**TRY IT**
The answer must consist of every line from the data that holds the string "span".

**AVAILABLE DATA**
BEGIN
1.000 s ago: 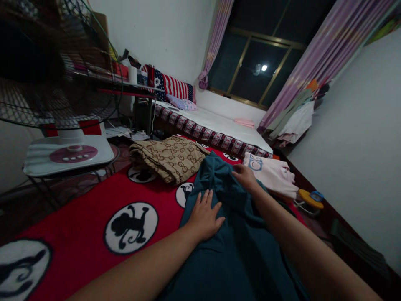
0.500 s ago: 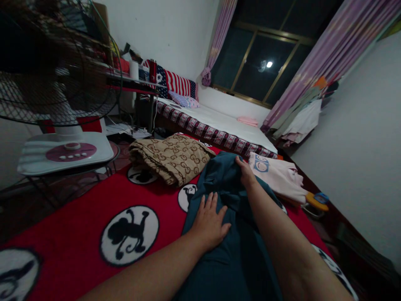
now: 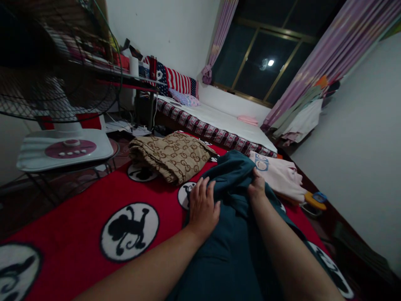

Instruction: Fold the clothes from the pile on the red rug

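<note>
Teal cloth (image 3: pixel 233 234), smooth and matte, lay lengthwise on a red blanket (image 3: pixel 78 225) whose plush-looking surface carried round white patches with dark monkey-like figures. Beyond it stretched a pale, flat-topped bed (image 3: pixel 213 113), its side covered in a blocky patterned fabric. To the left stood a fan (image 3: pixel 66 125) with a rounded wire cage and a glossy white base. The cloth's far end, gathered into soft, rumpled folds, sat between a thick, folded brown fabric (image 3: pixel 172 159) printed with repeating letters, its near edge ruffled, and a flat, pale pink garment (image 3: pixel 280 177) bearing a small blue print. On the cloth's left part rested the left hand (image 3: pixel 203 205), palm down, its fingers slightly bent and a little apart, thumb spread, gripping nothing. At the far right edge, the right hand (image 3: pixel 258 186) had its fingers closed on a fold, their tips partly hidden.
</note>
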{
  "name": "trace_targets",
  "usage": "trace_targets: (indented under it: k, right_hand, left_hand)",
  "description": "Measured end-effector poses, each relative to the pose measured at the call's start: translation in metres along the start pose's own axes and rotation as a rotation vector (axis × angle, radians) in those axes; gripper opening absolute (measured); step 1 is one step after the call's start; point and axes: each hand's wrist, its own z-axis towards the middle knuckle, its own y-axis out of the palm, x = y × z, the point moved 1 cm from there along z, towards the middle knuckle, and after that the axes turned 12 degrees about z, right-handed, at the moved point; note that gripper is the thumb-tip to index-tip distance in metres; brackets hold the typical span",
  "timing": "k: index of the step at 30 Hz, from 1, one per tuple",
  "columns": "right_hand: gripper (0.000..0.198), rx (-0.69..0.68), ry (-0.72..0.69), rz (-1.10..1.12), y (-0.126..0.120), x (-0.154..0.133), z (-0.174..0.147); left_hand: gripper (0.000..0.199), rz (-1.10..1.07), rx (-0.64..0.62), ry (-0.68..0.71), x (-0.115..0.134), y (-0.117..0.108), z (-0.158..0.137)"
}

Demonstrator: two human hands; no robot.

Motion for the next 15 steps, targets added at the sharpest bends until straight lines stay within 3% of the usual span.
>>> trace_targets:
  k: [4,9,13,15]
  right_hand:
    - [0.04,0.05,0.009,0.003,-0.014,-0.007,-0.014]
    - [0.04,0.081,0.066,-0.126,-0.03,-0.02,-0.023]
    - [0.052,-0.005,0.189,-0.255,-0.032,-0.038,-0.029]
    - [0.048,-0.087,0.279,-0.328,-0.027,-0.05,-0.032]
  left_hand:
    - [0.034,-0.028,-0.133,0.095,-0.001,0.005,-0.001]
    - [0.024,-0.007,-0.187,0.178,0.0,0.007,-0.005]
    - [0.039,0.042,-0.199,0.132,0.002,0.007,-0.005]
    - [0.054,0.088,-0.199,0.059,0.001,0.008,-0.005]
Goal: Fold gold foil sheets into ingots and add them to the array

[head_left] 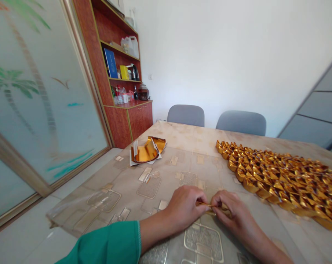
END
**ANSWER BOX**
  "description": "Measured end-effector poses, each relative to the pose measured at the call's start: translation in metres along the start pose's own axes and rotation as a rotation vector (axis × angle, radians) in those axes; gripper opening absolute (measured); step 1 is one step after the call's start; point and axes: each hand's wrist, its own z-axis towards the middle knuckle, its own y-axis out of the palm, x = y × z, the point moved 1 cm from there along z, towards the middle knuckle, and after that the axes turned 12 degrees about z, right-handed, at the moved point; note that gripper is the thumb-tip to index-tip distance in metres; brackets hold the typical span",
Motion for the next 15 steps, targets added at the sharpest bends until straight lines stay within 3% of the usual span.

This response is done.